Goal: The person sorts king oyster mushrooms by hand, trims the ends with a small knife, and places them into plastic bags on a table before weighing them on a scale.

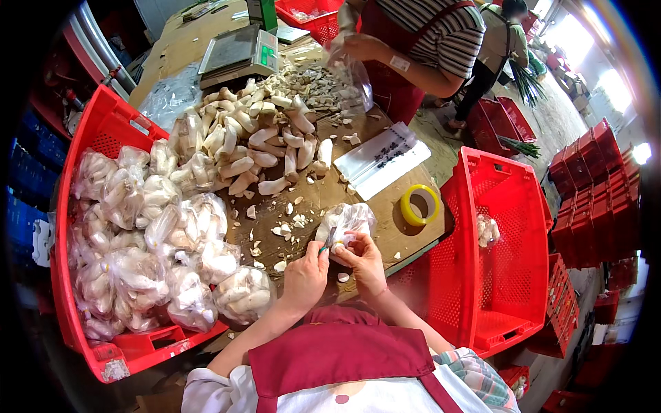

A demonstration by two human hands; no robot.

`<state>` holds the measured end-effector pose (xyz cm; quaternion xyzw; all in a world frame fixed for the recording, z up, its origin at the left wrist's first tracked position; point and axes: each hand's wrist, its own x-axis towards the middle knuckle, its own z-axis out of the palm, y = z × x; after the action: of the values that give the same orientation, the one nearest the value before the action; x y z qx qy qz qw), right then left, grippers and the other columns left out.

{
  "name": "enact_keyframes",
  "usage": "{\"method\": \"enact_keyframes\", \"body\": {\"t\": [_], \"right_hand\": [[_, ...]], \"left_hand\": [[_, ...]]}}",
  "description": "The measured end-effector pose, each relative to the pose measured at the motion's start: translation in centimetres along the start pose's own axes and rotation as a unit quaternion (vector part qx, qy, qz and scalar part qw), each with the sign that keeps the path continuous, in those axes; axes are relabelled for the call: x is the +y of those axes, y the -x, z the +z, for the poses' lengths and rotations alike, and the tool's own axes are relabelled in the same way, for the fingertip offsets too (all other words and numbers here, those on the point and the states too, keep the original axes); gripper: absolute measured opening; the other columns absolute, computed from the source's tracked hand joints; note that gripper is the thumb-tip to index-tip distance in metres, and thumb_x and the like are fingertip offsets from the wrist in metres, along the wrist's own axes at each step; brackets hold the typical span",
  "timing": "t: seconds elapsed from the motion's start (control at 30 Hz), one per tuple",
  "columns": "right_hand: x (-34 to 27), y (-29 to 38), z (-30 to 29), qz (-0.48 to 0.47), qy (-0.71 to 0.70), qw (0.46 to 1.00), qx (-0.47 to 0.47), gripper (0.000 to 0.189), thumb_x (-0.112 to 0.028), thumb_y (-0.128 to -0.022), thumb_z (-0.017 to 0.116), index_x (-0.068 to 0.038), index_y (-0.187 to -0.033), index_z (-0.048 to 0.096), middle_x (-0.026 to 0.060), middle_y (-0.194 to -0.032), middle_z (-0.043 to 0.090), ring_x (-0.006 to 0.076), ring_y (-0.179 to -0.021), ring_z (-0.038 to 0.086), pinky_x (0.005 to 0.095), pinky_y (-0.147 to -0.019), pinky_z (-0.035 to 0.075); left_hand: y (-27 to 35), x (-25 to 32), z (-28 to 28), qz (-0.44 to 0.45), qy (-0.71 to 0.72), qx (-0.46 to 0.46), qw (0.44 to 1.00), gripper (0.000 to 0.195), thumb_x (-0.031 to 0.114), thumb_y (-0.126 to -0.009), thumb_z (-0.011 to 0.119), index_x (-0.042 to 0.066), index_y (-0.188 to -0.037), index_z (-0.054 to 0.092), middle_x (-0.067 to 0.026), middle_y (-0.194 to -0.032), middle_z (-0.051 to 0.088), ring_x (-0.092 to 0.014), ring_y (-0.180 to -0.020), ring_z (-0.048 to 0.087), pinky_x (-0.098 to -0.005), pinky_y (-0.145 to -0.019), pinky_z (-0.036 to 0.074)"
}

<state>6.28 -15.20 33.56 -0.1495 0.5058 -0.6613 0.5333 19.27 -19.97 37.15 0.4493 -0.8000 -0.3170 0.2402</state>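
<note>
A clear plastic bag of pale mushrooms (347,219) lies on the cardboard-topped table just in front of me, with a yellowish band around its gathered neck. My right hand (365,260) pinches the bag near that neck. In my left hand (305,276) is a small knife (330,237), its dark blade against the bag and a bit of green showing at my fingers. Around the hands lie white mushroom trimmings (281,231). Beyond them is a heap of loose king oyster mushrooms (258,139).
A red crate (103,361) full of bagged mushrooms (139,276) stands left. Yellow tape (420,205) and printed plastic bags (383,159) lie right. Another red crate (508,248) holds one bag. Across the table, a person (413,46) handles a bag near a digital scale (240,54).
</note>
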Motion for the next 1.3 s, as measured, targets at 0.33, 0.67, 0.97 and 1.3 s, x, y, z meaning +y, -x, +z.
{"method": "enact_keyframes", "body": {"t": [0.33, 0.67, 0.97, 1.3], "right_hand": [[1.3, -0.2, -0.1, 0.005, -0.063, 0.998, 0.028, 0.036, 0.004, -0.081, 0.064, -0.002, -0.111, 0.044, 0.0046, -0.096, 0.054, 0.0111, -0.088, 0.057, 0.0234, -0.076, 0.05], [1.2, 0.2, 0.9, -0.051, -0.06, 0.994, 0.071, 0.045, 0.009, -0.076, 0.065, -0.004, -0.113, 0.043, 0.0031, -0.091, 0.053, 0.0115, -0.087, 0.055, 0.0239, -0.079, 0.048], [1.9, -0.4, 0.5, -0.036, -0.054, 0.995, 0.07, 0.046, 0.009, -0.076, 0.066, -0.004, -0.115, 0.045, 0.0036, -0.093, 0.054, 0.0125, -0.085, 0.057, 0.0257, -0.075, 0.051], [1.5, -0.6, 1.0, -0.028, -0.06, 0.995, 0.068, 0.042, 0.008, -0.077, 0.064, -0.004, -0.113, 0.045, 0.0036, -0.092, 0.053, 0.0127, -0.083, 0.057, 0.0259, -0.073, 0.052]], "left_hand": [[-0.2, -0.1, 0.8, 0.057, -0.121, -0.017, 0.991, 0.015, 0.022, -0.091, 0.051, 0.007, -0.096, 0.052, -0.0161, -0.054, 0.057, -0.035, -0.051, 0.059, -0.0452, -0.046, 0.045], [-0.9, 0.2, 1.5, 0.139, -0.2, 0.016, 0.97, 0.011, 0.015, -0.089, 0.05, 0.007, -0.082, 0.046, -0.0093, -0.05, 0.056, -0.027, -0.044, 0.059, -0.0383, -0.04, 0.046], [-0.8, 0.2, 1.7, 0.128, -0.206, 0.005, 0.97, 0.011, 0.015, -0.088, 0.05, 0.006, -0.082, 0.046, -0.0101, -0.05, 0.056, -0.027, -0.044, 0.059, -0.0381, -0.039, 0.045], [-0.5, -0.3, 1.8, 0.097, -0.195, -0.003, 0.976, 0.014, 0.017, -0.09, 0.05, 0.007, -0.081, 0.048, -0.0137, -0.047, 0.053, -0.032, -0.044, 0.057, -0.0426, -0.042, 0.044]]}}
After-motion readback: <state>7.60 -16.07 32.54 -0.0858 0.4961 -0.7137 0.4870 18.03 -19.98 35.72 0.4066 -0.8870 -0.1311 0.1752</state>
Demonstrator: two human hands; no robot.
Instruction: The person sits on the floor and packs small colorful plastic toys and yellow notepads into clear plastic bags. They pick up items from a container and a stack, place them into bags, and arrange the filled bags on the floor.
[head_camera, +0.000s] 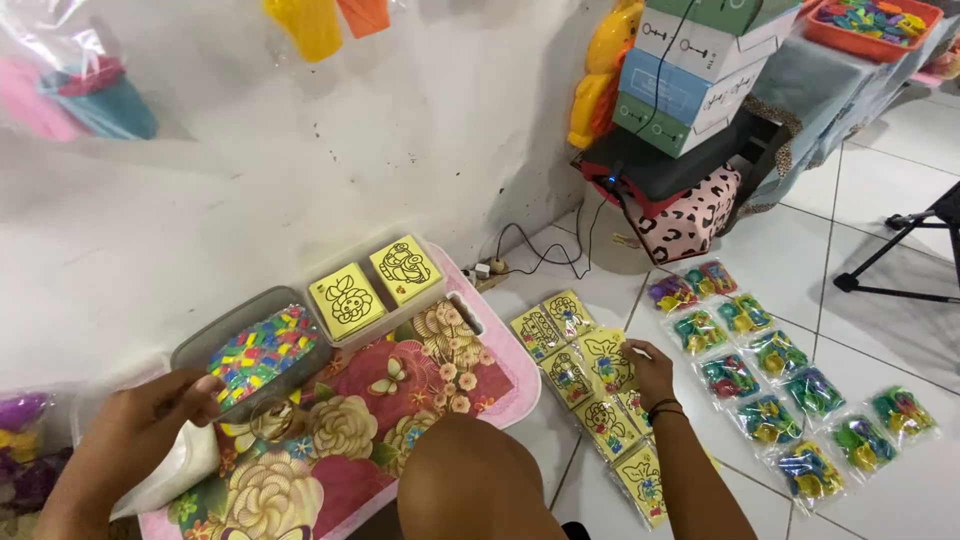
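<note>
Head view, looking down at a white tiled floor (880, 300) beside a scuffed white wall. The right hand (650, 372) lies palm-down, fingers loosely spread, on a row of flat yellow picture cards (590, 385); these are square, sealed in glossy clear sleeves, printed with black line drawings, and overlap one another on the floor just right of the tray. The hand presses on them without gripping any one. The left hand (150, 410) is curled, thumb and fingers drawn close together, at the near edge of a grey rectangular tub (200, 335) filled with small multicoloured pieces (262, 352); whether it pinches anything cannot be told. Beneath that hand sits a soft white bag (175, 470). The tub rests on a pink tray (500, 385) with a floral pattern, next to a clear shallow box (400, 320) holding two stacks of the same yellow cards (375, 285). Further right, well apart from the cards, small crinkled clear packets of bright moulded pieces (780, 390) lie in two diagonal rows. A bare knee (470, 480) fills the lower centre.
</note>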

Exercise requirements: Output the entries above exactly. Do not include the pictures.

Reply:
Goal: The person sorts king oyster mushrooms by hand, trims the ends with a small knife, and places them into plastic bags on a table before weighing them on a scale.


A demonstration by two human hands; no robot.

`<state>` holds the measured end-effector pose (xyz cm; quaternion xyzw; all in a world frame fixed for the recording, z up, its origin at the left wrist's first tracked position; point and axes: each hand's wrist, its own x-axis towards the middle knuckle, its own z-axis out of the palm, y = z × x; after the action: of the values that give the same orientation, the one nearest the value before the action; x y z qx qy qz qw), right then left, grippers and the other columns left out.

{
  "name": "enact_keyframes",
  "usage": "{\"method\": \"enact_keyframes\", \"body\": {\"t\": [_], \"right_hand\": [[_, ...]], \"left_hand\": [[_, ...]]}}",
  "description": "The measured end-effector pose, each relative to the pose measured at the motion's start: translation in centimetres along the start pose's own axes and rotation as a unit quaternion (vector part qx, qy, qz and scalar part qw), each with the sign that keeps the path continuous, in those axes; axes are relabelled for the call: x is the +y of those axes, y the -x, z the +z, for the poses' lengths and rotations alike, and the tool's own axes are relabelled in the same way, for the fingertip offsets too (all other words and numbers here, those on the point and the states too, keep the original axes); gripper: absolute measured opening; the other columns absolute, computed from the source's tracked hand joints; note that gripper is the thumb-tip to index-tip distance in metres, and thumb_x and the like are fingertip offsets from the wrist in metres, along the wrist's own axes at each step; brackets hold the typical span",
  "timing": "t: seconds elapsed from the motion's start (control at 30 Hz), one per tuple",
  "columns": "right_hand: x (-34 to 27), y (-29 to 38), z (-30 to 29), qz (-0.48 to 0.47), qy (-0.71 to 0.70), qw (0.46 to 1.00), qx (-0.47 to 0.47), gripper (0.000 to 0.189), thumb_x (-0.112 to 0.028), thumb_y (-0.128 to -0.022), thumb_z (-0.017 to 0.116), index_x (-0.068 to 0.038), index_y (-0.187 to -0.033), index_z (-0.048 to 0.096), middle_x (-0.026 to 0.060), middle_y (-0.194 to -0.032), middle_z (-0.043 to 0.090), ring_x (-0.006 to 0.076), ring_y (-0.179 to -0.021), ring_z (-0.038 to 0.086), pinky_x (0.005 to 0.095), pinky_y (-0.147 to -0.019), pinky_z (-0.035 to 0.075); left_hand: y (-27 to 35), x (-25 to 32), z (-28 to 28), qz (-0.44 to 0.45), qy (-0.71 to 0.72), qx (-0.46 to 0.46), qw (0.44 to 1.00), gripper (0.000 to 0.195), thumb_x (-0.031 to 0.114), thumb_y (-0.126 to -0.009), thumb_z (-0.011 to 0.119), index_x (-0.042 to 0.066), index_y (-0.188 to -0.037), index_z (-0.054 to 0.092), middle_x (-0.067 to 0.026), middle_y (-0.194 to -0.032), middle_z (-0.051 to 0.088), ring_x (-0.092 to 0.014), ring_y (-0.180 to -0.020), ring_z (-0.048 to 0.087), pinky_x (-0.098 to -0.005), pinky_y (-0.145 to -0.019), pinky_z (-0.036 to 0.074)"
}

<state>6.28 -15.20 33.56 -0.1495 0.5058 -0.6613 0.5333 19.27 -19.97 37.15 0.4493 -0.8000 -0.3170 0.2402</state>
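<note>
A clear plastic bag of pale mushrooms (347,219) lies on the cardboard-topped table just in front of me, with a yellowish band around its gathered neck. My right hand (365,260) pinches the bag near that neck. In my left hand (305,276) is a small knife (330,237), its dark blade against the bag and a bit of green showing at my fingers. Around the hands lie white mushroom trimmings (281,231). Beyond them is a heap of loose king oyster mushrooms (258,139).
A red crate (103,361) full of bagged mushrooms (139,276) stands left. Yellow tape (420,205) and printed plastic bags (383,159) lie right. Another red crate (508,248) holds one bag. Across the table, a person (413,46) handles a bag near a digital scale (240,54).
</note>
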Motion for the next 1.3 s, as measured, targets at 0.33, 0.67, 0.97 and 1.3 s, x, y, z meaning +y, -x, +z.
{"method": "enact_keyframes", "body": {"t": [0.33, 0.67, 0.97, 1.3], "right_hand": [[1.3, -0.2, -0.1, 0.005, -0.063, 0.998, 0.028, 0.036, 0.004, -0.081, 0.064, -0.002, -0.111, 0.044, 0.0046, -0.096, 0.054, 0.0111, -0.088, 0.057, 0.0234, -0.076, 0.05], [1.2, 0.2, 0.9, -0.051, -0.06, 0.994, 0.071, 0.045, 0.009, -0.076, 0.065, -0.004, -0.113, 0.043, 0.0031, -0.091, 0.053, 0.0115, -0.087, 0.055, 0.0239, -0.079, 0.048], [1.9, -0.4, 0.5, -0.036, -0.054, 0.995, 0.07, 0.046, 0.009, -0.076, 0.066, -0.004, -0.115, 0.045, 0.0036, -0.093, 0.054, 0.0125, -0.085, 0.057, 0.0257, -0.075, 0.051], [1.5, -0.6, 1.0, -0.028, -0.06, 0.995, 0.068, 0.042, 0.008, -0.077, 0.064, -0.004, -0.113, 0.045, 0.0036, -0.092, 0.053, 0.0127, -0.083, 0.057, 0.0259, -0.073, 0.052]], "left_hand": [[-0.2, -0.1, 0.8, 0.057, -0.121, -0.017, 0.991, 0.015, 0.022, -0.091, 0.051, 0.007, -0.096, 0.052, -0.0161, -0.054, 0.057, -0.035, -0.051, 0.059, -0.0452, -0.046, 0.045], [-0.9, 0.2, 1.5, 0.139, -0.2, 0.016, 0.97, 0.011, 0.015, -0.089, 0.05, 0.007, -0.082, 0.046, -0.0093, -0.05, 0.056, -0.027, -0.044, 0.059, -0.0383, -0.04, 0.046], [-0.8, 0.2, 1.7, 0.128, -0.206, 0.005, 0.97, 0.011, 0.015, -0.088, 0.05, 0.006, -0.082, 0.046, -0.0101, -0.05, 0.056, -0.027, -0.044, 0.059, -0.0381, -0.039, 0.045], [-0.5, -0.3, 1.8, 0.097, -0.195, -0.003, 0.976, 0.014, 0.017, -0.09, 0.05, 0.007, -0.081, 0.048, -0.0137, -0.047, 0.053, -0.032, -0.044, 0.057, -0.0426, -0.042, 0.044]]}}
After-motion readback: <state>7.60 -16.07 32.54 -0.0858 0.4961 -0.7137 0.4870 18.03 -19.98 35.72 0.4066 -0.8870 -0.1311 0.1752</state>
Demonstrator: two human hands; no robot.
Instruction: The person sits on the floor and packs small colorful plastic toys and yellow notepads into clear plastic bags. They pick up items from a container and a stack, place them into bags, and arrange the filled bags on the floor.
[head_camera, +0.000s] 
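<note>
Head view, looking down at a white tiled floor (880, 300) beside a scuffed white wall. The right hand (650, 372) lies palm-down, fingers loosely spread, on a row of flat yellow picture cards (590, 385); these are square, sealed in glossy clear sleeves, printed with black line drawings, and overlap one another on the floor just right of the tray. The hand presses on them without gripping any one. The left hand (150, 410) is curled, thumb and fingers drawn close together, at the near edge of a grey rectangular tub (200, 335) filled with small multicoloured pieces (262, 352); whether it pinches anything cannot be told. Beneath that hand sits a soft white bag (175, 470). The tub rests on a pink tray (500, 385) with a floral pattern, next to a clear shallow box (400, 320) holding two stacks of the same yellow cards (375, 285). Further right, well apart from the cards, small crinkled clear packets of bright moulded pieces (780, 390) lie in two diagonal rows. A bare knee (470, 480) fills the lower centre.
</note>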

Nothing else is required to finish the exercise.